EXERCISE GOAL — What is needed is an exact copy of the listing, with no pictures in it.

Start of SUPPLIED DATA

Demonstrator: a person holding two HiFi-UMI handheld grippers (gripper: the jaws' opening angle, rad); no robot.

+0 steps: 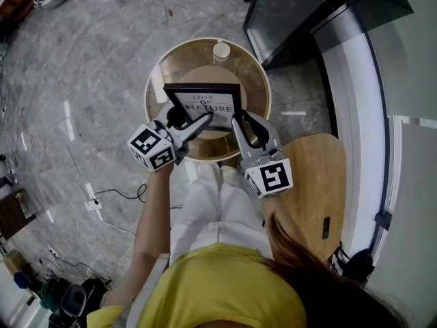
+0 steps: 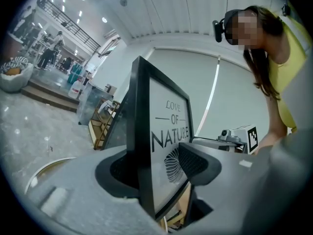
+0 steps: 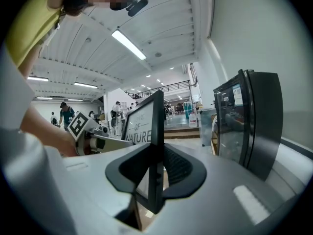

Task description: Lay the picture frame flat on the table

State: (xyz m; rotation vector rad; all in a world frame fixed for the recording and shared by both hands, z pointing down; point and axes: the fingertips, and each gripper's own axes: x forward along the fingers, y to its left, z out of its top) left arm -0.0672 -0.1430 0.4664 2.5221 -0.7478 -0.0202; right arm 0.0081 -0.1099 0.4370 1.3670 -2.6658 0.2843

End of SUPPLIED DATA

WRITTEN SOLUTION —
Demonstrator: a person holding two HiFi-UMI handheld grippers (gripper: the jaws' opening angle, rad); no robot.

+0 steps: 
+0 steps: 
+0 steps: 

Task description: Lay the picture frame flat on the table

State: (xyz m; rotation vector rad; all in a world frame fixed for the recording and shared by both hands, z pointing down; point and axes: the fingertips, and each gripper's own axes: x forward along the fingers, y to its left, z out of its top) left arm -0.0672 -0.1430 0.4664 2.5221 -0.7478 -0.0202; right arm 0.0081 -0.1099 0.4370 1.3670 -2.6658 0.2843

There is no more to this exercise.